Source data
Segment Open
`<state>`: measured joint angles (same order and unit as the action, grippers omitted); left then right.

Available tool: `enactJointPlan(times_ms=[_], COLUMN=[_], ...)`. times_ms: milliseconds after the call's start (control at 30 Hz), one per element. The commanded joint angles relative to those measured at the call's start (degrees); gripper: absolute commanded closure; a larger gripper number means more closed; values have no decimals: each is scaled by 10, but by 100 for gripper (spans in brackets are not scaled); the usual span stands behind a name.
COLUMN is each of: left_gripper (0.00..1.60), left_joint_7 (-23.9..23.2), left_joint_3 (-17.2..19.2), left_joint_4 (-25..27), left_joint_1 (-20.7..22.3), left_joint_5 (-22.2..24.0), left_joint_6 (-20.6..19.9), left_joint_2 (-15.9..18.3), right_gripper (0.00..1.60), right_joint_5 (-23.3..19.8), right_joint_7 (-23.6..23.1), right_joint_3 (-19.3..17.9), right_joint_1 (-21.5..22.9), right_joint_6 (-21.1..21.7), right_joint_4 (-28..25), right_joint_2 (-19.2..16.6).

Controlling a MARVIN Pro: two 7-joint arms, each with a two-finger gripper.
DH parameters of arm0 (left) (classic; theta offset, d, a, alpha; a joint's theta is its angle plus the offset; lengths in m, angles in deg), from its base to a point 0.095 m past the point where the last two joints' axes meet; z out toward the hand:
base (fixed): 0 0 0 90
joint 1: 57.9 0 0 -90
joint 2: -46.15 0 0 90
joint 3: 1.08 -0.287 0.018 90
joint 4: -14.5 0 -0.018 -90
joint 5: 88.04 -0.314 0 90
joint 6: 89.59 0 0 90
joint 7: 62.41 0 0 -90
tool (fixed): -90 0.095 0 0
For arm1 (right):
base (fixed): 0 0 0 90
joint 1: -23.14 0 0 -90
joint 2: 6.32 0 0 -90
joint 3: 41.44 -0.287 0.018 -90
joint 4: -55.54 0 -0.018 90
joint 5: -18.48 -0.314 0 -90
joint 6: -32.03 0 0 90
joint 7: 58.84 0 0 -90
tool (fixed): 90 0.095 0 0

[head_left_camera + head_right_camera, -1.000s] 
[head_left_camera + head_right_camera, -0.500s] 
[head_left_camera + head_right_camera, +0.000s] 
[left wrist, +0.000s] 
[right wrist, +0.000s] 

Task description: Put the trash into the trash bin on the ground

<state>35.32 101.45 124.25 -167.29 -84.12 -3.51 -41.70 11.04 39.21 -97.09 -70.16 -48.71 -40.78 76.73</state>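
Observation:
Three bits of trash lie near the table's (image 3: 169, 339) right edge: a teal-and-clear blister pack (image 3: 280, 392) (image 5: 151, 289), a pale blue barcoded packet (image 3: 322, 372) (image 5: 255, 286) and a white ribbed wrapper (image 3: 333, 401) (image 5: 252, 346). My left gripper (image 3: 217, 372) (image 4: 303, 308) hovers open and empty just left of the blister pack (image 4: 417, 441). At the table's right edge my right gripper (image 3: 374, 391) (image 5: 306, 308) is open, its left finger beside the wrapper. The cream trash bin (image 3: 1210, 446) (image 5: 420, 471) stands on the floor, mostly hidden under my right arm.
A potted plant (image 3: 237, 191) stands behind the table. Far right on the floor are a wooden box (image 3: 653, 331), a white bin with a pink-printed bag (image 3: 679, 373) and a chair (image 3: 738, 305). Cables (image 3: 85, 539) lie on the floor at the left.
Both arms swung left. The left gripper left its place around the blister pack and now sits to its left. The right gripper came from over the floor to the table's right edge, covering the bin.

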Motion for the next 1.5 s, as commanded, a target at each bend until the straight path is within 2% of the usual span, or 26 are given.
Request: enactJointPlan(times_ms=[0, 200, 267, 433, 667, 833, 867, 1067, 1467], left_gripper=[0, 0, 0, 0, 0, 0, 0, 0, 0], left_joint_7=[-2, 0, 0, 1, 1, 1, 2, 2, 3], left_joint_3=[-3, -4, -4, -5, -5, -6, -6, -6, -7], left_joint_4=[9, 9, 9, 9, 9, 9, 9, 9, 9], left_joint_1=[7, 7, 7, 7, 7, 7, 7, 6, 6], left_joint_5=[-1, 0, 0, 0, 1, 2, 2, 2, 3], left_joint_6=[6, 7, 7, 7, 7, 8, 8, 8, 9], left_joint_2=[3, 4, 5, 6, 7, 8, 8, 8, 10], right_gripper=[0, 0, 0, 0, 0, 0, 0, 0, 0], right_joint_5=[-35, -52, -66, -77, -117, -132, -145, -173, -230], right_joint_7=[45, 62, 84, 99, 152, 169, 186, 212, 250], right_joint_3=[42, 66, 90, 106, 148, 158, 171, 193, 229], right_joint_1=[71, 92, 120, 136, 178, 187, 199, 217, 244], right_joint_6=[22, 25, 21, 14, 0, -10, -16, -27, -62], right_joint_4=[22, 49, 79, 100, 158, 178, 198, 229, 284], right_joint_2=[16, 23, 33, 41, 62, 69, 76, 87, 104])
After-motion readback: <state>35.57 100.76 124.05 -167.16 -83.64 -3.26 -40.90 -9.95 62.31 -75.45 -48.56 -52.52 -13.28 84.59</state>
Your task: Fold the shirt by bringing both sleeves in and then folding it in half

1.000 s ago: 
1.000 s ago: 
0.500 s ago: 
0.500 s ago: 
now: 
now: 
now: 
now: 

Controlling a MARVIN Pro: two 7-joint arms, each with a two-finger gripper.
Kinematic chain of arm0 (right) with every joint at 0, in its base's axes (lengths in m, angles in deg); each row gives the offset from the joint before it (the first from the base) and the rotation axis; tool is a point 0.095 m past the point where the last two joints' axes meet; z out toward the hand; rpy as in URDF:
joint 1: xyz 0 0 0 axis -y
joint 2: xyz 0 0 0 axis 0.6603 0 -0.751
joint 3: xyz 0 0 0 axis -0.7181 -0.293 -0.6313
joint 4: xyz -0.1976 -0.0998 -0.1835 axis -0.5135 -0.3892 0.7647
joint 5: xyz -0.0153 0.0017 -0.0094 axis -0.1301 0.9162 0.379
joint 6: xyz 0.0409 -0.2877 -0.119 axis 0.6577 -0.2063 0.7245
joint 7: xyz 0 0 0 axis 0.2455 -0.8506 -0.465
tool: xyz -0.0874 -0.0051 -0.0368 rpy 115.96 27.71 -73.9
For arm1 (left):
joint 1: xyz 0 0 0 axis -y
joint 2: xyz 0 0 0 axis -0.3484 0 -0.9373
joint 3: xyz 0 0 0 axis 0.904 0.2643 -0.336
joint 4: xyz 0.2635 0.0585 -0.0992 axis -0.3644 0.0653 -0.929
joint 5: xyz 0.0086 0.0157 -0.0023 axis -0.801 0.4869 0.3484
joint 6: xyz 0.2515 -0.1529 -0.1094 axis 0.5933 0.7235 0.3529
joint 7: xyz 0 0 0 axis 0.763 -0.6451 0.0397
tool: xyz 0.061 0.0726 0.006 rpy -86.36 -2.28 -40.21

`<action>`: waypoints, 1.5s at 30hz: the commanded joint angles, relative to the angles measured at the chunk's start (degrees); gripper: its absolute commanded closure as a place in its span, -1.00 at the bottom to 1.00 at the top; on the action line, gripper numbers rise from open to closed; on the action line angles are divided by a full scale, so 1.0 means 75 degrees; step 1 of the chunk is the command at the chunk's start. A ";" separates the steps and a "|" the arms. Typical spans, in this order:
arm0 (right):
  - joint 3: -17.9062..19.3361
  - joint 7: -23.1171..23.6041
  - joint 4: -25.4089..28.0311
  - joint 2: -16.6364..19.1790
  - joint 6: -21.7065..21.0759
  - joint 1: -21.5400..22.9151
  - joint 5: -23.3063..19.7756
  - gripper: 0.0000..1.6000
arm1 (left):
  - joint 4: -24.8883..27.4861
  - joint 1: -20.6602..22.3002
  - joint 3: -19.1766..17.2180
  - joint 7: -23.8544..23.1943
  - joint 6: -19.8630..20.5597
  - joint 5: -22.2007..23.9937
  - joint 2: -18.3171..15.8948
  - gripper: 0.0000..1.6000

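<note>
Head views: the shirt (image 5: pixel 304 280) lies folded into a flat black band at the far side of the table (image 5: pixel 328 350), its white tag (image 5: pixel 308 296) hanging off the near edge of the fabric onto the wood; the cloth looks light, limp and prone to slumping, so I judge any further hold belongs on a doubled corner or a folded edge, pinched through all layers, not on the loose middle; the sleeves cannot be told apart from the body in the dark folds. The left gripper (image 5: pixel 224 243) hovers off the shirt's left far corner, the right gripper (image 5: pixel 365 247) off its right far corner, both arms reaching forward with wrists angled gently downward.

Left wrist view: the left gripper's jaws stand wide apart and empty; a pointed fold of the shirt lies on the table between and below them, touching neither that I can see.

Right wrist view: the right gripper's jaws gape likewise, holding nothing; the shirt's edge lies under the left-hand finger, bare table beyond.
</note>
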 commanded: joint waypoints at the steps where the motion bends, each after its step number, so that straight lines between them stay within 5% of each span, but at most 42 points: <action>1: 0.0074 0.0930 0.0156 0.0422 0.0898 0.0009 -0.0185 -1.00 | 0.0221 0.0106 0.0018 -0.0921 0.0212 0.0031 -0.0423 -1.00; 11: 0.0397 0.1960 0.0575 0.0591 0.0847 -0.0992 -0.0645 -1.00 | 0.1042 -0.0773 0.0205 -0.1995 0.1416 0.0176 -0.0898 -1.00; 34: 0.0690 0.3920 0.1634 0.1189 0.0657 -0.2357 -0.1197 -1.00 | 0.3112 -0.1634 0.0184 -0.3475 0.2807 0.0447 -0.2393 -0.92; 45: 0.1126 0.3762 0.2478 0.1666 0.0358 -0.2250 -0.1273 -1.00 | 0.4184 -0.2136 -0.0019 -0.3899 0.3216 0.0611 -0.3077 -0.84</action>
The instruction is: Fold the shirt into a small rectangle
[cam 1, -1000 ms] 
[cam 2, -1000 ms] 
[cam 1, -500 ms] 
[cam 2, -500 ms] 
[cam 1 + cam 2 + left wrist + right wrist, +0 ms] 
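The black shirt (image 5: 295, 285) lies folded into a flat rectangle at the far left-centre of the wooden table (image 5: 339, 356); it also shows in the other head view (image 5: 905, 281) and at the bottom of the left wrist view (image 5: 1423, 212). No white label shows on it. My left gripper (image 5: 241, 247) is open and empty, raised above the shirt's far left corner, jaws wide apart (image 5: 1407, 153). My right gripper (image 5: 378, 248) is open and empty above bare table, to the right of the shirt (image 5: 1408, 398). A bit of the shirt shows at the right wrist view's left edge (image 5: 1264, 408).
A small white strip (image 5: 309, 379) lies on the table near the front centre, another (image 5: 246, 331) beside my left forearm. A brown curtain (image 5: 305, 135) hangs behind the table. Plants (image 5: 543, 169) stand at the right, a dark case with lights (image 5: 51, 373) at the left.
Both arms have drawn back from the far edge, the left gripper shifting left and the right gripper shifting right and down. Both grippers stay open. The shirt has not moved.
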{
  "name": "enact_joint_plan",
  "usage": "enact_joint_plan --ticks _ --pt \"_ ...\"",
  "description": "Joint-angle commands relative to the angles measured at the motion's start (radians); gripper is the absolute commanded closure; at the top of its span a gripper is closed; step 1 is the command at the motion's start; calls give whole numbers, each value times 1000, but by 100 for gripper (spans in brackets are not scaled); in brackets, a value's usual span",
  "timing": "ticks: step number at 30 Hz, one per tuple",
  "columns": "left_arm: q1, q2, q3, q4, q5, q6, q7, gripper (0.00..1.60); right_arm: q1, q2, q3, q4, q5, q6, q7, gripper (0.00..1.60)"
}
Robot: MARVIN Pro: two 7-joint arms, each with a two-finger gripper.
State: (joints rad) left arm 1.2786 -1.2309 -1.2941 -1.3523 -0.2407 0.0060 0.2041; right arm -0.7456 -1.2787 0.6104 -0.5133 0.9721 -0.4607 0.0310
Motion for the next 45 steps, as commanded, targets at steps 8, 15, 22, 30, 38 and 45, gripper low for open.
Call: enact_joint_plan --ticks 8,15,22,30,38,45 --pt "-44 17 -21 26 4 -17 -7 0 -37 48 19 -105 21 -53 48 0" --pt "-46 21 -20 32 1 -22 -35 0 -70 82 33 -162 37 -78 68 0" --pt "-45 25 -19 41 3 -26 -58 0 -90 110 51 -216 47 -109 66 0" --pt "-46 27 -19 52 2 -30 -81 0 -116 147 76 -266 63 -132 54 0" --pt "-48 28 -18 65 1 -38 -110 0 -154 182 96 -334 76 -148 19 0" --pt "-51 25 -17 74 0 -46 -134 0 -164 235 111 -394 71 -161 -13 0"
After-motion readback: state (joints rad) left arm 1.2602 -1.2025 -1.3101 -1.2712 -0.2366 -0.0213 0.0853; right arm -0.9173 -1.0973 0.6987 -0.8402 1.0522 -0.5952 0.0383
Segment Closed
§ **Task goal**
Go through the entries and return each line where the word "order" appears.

§ **Your solution**
`<state>`: measured joint angles (same order and unit as the action, grippers omitted); left then right.
`<action>`: waypoints, 1.5s at 30hz: the commanded joint angles, relative to the angles measured at the chunk's start (degrees); gripper: its absolute commanded closure as a place in its span, -1.00 at the bottom to 1.00 at the top; on the action line, gripper numbers rise from open to closed; on the action line angles are divided by a full scale, so 1.0 means 75 degrees; step 1 of the chunk is the command at the chunk's start. A ";" separates the steps and a "|" the arms. Typical spans, in this order:

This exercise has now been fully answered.